Loose change: Gates gives $75 million to end hunger, Dylan donates tour proceeds to charity, Adelson

For a dying philanthropy world, it sure seems like a lot is going on… I want to know more about Philanthropy, the clothing boutique set to open in San Fran that will donate all of its proceeds to local charities. Find the link below:

    • The biggest news of the day: The Gates Foundation is giving $76 million to start the World Food Program, which will try to increase the incomes of 350,000 micro-farmers in 21 countries, including 15 in sub-Saharan Africa, according to the Washington Post.
    • The biggest Jewish-ish news today: Google will award $2 million grants to five social entrepreneurs.
    • The Senate passed a bill Sept. 23 that would extend a provision allowing Americans to get a tax break for giving money to charity from their IRA funds, reports the Chronicle of Philanthropy.
    • The Economist asks what will happen to philanthropy while “Wall Street is Burning.”
    • In southern New Jersey, the incoming president of the Jewish Federation of Southern N.J. is concerned about the economy, which has already forced increased need for the area’s Jewish Family Service and other agencies.

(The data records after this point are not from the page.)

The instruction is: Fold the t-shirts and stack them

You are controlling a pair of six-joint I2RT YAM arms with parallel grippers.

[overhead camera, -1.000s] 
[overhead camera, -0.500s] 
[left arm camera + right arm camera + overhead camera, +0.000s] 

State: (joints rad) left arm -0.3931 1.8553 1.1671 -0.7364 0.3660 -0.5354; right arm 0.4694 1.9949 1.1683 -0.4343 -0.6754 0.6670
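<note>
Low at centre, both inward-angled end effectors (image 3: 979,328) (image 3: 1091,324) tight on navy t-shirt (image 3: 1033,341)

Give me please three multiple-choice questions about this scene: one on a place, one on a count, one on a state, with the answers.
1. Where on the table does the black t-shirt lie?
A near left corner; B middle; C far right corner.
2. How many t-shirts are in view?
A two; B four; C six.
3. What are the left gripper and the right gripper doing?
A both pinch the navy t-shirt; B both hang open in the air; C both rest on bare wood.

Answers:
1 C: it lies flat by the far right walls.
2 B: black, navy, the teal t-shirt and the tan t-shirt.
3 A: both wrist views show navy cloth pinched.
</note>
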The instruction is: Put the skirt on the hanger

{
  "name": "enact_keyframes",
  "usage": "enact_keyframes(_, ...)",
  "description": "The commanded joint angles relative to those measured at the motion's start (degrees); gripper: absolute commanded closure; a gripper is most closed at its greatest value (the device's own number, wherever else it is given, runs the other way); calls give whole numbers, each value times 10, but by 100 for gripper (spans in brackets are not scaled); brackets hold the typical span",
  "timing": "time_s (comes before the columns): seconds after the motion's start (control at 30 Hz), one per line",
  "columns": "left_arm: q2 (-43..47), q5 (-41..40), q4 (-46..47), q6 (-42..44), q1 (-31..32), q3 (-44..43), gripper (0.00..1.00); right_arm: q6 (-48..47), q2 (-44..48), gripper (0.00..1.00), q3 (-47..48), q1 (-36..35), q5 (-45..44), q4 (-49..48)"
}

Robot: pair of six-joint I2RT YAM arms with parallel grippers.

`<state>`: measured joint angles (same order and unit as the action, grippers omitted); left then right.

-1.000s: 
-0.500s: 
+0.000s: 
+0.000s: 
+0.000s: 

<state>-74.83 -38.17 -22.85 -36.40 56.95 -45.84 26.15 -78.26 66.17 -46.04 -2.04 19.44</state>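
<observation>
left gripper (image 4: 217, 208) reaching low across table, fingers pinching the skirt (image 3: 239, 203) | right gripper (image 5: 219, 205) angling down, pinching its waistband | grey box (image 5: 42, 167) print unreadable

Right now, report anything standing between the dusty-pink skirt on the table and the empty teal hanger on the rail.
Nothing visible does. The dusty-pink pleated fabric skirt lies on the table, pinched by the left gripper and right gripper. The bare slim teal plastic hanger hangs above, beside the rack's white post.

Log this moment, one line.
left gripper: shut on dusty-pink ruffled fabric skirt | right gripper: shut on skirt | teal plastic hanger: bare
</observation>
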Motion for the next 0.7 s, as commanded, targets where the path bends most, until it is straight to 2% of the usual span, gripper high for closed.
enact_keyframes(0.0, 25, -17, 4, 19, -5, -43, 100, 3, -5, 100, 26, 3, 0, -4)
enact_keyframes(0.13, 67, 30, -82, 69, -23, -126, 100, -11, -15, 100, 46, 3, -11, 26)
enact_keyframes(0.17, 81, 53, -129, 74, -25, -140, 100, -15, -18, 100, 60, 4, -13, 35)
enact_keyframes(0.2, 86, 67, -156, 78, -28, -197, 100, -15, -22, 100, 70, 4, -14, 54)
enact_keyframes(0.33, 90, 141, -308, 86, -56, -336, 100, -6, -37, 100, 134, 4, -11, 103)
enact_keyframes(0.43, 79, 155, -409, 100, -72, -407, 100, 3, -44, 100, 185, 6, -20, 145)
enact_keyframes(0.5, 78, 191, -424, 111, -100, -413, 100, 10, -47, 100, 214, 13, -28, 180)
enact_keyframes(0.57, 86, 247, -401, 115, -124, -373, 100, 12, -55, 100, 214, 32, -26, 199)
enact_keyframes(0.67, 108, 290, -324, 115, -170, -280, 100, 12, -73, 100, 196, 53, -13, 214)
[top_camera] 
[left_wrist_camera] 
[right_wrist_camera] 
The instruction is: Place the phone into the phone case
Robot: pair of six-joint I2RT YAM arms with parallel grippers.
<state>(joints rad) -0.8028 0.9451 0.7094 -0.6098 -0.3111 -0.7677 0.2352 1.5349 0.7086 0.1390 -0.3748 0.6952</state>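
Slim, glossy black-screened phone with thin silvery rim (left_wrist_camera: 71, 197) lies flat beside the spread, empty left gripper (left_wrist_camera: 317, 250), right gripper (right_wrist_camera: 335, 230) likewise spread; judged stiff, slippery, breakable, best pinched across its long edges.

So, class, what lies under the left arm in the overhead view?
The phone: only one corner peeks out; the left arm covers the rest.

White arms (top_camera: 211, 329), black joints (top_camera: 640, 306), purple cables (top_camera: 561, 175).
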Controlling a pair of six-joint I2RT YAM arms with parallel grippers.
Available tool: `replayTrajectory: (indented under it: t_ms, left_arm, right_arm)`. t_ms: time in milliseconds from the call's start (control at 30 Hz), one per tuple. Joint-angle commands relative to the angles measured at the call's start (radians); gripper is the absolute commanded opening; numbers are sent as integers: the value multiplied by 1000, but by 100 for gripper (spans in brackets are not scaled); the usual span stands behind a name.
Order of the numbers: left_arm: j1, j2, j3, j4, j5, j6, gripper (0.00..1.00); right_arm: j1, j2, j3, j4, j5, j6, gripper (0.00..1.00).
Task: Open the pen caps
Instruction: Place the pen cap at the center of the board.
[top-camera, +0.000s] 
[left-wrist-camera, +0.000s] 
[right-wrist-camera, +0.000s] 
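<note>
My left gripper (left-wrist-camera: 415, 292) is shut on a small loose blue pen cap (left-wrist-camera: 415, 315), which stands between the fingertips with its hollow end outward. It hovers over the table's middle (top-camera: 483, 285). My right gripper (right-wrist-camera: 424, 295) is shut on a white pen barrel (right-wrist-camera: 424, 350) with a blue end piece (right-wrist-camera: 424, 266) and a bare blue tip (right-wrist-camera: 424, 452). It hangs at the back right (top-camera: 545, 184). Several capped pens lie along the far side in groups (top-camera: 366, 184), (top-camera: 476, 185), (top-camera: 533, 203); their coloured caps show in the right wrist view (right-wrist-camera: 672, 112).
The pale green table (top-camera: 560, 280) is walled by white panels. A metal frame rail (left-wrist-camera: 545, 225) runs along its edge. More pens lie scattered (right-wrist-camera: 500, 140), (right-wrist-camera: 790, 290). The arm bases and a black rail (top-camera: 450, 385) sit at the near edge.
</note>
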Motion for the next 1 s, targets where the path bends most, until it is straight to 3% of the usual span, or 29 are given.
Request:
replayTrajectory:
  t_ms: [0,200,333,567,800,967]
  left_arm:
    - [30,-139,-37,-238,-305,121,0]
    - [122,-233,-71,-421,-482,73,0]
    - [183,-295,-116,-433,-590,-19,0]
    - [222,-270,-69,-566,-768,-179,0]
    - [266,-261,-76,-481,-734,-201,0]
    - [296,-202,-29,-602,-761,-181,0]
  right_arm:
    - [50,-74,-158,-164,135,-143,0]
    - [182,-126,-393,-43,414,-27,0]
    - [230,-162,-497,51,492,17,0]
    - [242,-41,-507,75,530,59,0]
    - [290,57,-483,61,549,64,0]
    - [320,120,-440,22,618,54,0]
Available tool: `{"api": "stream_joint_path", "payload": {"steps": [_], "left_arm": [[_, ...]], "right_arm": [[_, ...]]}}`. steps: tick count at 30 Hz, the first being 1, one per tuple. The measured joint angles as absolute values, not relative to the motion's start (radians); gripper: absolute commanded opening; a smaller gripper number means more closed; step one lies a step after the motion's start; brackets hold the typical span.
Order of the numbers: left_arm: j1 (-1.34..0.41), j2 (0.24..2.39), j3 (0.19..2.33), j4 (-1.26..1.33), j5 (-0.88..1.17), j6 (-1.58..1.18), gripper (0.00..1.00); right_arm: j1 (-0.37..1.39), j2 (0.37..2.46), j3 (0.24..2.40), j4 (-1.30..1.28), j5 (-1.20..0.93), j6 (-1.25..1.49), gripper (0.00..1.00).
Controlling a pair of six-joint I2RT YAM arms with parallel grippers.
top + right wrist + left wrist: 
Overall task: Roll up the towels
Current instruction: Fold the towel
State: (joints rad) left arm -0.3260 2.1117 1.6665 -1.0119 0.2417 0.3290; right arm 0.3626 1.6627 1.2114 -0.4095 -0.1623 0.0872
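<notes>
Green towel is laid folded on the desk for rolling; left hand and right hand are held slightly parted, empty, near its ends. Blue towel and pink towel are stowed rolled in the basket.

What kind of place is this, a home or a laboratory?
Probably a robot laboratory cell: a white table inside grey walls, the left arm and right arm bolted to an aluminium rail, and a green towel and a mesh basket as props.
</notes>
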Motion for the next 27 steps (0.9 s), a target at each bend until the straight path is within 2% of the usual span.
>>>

    • The Whitney Museum received approval from the City Council of New York to build a $680 million expansion on Gansevoort Street, the New York Sun reported. Leonard Lauder, the brother of World Jewish Congress president Ronald Lauder, said in March that his art foundation would donate $131 million to the expansion, the largest donation in the museum’s history.
    • The Hess Corporation, the oil company started by the son of immigrant Russian Jews, Leon Hess, will give $3 million to Hurricane Ike relief.
    • Meanwhile, Sheldon Adelson has given $750,000 to Newt Gingrich’s group to promote off-shore drilling, according to the Center for Public Integrity.
    • Bob Dylan will donate the proceeds of his upcoming Canadian tour to charity.
    • The Fred Jahn Gallery has given the Israel Museum 59 prints by contemporary artists Franz Hitzler, Barry Le Va, Fred Sandback, Rudi Troger, and Hermann Nitsch.
    • The Schwab Charitable Foundation, which has more then $2 billion in assets and gives away some $350 million per year, is jumping into the micro-finance world and will be giving $20-30 million in loan guarantees in 25 developing countries, Schwab announced.
    • Smaller donors in England may be cutting back, according to the Third Sector Online. A recent survey of about 2,000 Britons, showed that half of those queried would cut back their charitable donations if the credit crunch continued.
    • A charitable Challah baking project continues in Bennington, Vt., after its founder Joe Madison died, reports the Berkshire Eagle. (The story includes Joe’s recipe for Challah.)
    • A secondary school in Ontario shot down a $5,000 gift that a gun club wanted to give its drama department, according to the Ontario Free Press.
    • Charles Winograd, the CEO of the Royal Bank of Canada, will retire effective Oct. 31, reports Bloomberg News. According to this press release from RBC, Winograd is active with the Canadian Council for Israel and Jewish Advocacy and the UJA Federation of Greater Toronto.
    • Philanthropist, a boutique that will donate all of its profits to charity, will open in San Francisco this fall.
    • Is philanthropy consumption or investment asks the blogger at Philosopher 2.0.
    • Myspace and Paypal are joining forces to encourage online giving. Myspace users can place a widget on their page that will allow viewers to give a donation to a charity of the page holder’s choice. Those who raise the most money per week will win prizes.
    • And on a heavier, creamier note, if you need a tasty treat to take your mind off of your non-profit’s economic woes, go get a free ice cream on Cold Stone Creamery, which will be giving away free scoops all day Thursday Sept. 25, and also collecting donations for the Make a Wish Foundation.